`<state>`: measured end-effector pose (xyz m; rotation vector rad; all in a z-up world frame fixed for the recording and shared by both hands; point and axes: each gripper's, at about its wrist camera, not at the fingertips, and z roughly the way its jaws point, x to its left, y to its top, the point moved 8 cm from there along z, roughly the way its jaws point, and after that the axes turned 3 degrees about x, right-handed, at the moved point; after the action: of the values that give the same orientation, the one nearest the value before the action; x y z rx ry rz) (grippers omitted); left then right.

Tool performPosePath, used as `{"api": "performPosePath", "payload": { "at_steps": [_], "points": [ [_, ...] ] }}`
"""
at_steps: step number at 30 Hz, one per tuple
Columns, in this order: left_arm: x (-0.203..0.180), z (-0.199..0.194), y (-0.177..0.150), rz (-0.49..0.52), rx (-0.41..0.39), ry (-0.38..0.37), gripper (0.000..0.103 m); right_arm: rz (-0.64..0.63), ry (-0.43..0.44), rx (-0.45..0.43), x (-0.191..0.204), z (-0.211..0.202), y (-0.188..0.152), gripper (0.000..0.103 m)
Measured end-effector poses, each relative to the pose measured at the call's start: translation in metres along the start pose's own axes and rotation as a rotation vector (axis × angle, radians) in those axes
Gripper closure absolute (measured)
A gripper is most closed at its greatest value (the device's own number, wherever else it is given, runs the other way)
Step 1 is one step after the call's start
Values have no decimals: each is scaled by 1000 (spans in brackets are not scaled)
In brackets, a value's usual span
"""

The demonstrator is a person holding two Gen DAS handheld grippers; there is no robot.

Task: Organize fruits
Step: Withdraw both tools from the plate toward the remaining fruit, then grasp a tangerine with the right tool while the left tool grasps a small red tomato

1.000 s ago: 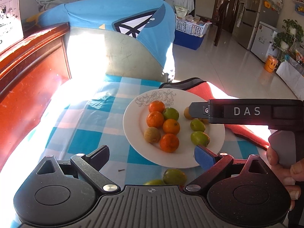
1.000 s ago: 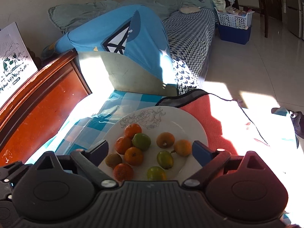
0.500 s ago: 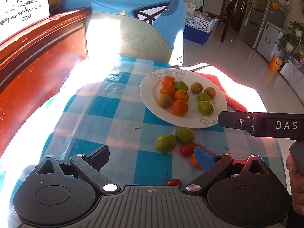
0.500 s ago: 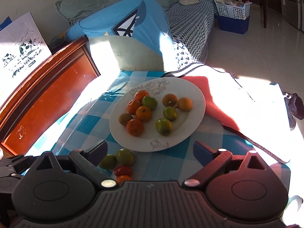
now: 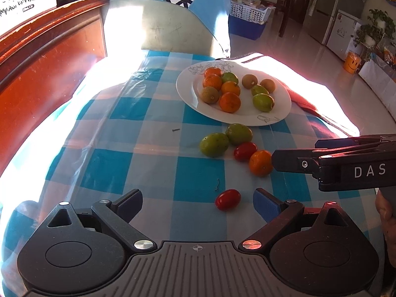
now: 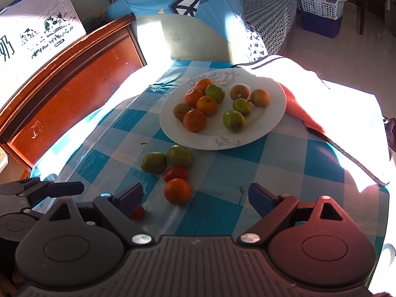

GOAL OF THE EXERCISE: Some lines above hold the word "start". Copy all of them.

RESULT OF THIS EXERCISE:
Measured end-effector poses, each relative to the pose measured at the call's start: translation in metres along the start pose's own axes and rotation as a rotation vector (axis × angle, radians) in those axes
Step 1 is one step after the call's start

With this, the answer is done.